Some nice looking belly, I've never found them all squared up like that. I'll be watching! RAY


----------



## SmokinAl (Feb 9, 2020)

Looks like a good start!
Al


----------



## smker (Feb 9, 2020)

getting these at the local meat locker,    northcotemeats dot com


----------



## smker (Feb 14, 2020)

the first slab is in the smoker and its a bit cold out, 19 deg. filled up the pellet tray for 10 hrs.
started curing a 9lb slab last Mon using the Hi mountain jerky brand original bacon cure and ill smoke it this monday.


----------



## Brokenhandle (Feb 14, 2020)

Like looking belly!
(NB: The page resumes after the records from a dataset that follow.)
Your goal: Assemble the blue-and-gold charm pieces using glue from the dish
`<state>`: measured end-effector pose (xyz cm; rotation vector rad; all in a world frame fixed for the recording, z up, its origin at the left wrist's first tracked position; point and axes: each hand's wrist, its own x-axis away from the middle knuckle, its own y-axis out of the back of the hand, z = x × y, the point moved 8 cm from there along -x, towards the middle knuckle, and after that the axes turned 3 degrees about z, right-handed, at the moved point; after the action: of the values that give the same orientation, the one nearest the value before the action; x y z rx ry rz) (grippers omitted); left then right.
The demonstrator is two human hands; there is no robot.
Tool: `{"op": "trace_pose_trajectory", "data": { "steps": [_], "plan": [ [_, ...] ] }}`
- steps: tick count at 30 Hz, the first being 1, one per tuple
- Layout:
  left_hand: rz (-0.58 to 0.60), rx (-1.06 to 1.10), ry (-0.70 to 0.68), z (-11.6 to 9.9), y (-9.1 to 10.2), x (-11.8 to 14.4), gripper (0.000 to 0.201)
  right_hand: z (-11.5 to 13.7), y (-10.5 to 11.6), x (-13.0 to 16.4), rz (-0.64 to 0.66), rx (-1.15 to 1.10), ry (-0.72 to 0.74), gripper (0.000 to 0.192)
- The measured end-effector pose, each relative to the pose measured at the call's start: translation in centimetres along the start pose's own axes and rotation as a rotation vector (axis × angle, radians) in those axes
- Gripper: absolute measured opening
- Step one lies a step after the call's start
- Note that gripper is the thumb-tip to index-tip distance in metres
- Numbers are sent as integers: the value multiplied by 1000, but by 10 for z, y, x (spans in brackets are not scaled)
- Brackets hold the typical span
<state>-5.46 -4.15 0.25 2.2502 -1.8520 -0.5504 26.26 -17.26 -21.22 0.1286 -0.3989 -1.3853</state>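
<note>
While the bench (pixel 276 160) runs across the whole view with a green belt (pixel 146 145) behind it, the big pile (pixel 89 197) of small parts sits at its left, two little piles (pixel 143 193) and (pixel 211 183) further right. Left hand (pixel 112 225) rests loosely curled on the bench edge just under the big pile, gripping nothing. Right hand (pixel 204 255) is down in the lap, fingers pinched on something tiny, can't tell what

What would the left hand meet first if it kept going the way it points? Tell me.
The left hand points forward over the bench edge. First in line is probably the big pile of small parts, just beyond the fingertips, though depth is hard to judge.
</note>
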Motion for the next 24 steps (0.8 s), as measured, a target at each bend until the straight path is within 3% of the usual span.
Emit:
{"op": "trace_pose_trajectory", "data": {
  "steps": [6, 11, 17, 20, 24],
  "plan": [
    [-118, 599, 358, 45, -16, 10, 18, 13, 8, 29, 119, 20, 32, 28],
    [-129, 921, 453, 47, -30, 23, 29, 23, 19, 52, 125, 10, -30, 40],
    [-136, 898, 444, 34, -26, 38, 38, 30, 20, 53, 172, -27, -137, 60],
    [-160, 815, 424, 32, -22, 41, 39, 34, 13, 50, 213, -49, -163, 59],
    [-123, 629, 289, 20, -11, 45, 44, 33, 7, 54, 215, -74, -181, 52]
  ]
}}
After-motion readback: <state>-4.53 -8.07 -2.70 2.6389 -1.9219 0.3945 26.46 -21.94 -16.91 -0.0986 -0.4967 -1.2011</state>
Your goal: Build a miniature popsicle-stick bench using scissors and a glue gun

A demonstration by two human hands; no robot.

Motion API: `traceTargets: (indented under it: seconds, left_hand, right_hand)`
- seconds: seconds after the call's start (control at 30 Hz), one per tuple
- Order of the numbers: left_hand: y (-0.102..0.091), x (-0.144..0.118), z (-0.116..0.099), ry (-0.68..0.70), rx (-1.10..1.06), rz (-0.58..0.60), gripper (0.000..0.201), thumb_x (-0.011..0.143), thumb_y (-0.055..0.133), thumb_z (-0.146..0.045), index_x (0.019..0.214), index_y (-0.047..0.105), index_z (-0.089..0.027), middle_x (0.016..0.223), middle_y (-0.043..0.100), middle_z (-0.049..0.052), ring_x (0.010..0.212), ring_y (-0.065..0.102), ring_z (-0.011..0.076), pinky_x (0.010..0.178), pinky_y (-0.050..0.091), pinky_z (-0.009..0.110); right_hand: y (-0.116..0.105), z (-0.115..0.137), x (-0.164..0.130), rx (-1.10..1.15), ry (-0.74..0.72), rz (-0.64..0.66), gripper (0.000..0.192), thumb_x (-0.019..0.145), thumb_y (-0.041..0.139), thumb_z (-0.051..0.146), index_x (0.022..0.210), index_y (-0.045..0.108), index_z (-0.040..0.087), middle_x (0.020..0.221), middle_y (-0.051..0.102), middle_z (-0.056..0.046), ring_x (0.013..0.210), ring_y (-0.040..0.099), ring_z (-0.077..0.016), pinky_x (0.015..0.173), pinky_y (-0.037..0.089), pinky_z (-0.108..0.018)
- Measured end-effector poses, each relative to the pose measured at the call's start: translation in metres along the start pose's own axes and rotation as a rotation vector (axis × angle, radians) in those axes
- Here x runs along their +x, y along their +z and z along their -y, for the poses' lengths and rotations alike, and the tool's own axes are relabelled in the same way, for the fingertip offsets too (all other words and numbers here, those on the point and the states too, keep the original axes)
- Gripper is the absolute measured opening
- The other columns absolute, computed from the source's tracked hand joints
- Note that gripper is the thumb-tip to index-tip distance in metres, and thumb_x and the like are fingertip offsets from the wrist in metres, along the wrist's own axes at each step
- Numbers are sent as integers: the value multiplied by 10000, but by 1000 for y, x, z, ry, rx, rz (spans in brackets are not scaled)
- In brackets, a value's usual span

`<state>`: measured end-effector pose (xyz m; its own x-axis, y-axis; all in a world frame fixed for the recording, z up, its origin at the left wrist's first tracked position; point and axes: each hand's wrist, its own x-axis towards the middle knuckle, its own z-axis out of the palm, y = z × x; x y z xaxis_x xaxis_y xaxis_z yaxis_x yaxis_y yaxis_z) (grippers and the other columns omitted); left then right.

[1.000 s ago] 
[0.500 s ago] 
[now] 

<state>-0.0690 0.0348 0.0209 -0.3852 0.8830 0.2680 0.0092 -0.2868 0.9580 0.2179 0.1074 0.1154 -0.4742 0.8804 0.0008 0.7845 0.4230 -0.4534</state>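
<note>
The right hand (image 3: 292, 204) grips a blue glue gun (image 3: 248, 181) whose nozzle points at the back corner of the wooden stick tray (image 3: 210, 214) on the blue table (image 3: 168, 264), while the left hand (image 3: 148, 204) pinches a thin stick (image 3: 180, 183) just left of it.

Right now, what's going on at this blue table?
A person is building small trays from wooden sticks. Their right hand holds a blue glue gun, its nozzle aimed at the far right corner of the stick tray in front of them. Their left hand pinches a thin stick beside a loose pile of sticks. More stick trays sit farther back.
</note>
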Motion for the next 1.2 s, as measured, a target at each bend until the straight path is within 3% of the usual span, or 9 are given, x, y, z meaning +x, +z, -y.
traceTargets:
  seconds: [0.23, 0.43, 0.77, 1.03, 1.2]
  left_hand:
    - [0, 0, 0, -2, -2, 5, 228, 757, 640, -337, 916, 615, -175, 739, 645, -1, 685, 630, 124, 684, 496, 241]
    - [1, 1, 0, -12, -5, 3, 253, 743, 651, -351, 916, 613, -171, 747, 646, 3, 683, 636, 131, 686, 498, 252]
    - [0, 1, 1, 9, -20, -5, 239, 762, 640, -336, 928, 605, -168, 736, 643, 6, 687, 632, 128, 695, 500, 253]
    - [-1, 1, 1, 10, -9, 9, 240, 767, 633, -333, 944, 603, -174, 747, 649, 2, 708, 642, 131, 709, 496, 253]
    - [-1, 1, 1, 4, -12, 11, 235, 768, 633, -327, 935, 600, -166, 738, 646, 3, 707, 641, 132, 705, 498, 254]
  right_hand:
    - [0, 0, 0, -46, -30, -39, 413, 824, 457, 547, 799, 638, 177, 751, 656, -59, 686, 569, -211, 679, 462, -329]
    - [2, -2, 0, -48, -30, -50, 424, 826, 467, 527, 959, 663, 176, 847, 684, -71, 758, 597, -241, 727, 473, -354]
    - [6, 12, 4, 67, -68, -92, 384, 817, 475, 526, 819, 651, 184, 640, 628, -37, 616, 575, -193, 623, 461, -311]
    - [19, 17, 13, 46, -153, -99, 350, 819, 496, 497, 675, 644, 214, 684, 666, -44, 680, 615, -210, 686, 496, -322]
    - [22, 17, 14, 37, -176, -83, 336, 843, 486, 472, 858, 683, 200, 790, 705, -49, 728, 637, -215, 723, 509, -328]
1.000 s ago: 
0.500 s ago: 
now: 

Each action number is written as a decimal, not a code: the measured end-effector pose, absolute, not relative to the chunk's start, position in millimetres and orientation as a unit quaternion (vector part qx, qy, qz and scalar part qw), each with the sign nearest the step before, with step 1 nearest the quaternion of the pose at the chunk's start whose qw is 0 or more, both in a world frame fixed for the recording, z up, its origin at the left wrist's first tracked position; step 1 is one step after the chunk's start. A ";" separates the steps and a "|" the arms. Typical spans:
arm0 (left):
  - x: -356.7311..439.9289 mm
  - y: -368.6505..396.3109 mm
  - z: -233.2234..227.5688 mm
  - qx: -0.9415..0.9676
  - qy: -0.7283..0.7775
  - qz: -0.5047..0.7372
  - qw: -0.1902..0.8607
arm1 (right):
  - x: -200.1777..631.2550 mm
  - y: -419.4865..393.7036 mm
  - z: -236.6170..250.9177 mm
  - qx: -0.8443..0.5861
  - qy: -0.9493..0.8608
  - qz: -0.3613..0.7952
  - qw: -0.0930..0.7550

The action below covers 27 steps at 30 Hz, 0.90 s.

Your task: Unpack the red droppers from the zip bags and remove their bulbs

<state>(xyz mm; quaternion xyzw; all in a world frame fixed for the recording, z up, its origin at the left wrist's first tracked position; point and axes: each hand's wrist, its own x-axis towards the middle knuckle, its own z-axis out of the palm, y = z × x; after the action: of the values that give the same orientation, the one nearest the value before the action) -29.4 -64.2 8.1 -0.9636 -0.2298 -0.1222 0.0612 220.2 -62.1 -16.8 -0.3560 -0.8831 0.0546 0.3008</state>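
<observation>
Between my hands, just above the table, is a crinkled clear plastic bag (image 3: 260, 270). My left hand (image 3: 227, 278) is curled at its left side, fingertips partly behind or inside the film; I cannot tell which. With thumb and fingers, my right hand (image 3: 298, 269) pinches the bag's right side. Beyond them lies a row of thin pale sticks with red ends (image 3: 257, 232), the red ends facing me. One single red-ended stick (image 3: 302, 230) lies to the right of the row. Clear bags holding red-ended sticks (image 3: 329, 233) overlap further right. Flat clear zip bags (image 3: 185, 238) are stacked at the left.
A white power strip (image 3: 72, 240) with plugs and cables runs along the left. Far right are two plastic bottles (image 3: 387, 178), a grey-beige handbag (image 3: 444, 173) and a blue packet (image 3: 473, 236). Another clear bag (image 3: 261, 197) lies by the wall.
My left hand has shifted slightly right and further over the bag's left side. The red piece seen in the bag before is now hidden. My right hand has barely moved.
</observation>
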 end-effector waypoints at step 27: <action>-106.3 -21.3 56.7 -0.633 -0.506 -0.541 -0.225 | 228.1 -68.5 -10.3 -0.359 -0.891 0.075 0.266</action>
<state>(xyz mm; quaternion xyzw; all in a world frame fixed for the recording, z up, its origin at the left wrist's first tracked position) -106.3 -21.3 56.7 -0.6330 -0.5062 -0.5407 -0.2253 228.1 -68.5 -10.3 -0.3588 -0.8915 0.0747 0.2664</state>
Can't wait to see the finish pics.

Ryan


----------



## smker (Feb 15, 2020)

smoked for 10 hrs last night and another 5 today, going to wrap this up for a day and then slice it,   plus i put in the 9lb slab cured with the hi mountain cure, sliced off a piece and the hi mountain is a better cure


----------



## smker (Feb 15, 2020)

frying up a slice of it,  (quality control)


----------



## smker (Feb 16, 2020)

2nd slab done,   dont like the condensation drips ill have to make a cardboard cover for the cold smokes


----------